* [Exercise instructions]:
For the records below, reproduce exactly the line that contains "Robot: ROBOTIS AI" and all subsequent lines, with nothing left out and nothing added.

* [Entries provided]:
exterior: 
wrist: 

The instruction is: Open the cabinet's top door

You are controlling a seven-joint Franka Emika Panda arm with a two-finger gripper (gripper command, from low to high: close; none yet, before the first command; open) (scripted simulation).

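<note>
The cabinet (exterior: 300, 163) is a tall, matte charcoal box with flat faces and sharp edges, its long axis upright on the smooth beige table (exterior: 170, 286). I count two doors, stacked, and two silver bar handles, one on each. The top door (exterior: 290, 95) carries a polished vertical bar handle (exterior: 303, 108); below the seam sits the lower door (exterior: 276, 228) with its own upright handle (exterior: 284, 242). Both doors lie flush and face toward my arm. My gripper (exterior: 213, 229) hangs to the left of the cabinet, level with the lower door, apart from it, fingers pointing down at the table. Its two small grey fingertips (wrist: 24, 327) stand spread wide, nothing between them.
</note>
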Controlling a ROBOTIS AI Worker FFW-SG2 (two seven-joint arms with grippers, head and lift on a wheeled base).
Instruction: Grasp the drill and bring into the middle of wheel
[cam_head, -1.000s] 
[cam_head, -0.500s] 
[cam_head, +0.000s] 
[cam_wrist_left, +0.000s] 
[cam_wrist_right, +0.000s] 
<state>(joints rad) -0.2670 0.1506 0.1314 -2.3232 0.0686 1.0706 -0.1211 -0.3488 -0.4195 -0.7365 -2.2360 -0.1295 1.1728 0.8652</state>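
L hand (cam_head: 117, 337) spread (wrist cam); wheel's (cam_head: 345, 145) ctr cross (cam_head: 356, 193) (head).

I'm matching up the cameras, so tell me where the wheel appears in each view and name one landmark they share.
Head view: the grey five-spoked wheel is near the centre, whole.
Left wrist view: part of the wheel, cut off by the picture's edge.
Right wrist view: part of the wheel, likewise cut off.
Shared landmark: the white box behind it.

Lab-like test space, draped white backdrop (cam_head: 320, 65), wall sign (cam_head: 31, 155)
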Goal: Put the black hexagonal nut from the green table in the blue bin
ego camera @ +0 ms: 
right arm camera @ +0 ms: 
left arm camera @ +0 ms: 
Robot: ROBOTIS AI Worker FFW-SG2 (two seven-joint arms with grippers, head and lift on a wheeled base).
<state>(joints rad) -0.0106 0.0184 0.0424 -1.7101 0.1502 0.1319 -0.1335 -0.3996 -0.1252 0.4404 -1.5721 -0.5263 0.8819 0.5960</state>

* [Expected answer]:
Robot: ROBOTIS AI Worker FFW-SG2 (two seven-joint arms with grippers, head and lift on a wheeled base).
<state>(joints rad) -0.0106 0.0184 0.0424 -1.7101 0.1502 0.1319 -0.1335 -0.3996 -0.1252 0.4404 -1.5721 -0.5263 0.8819 0.5960</state>

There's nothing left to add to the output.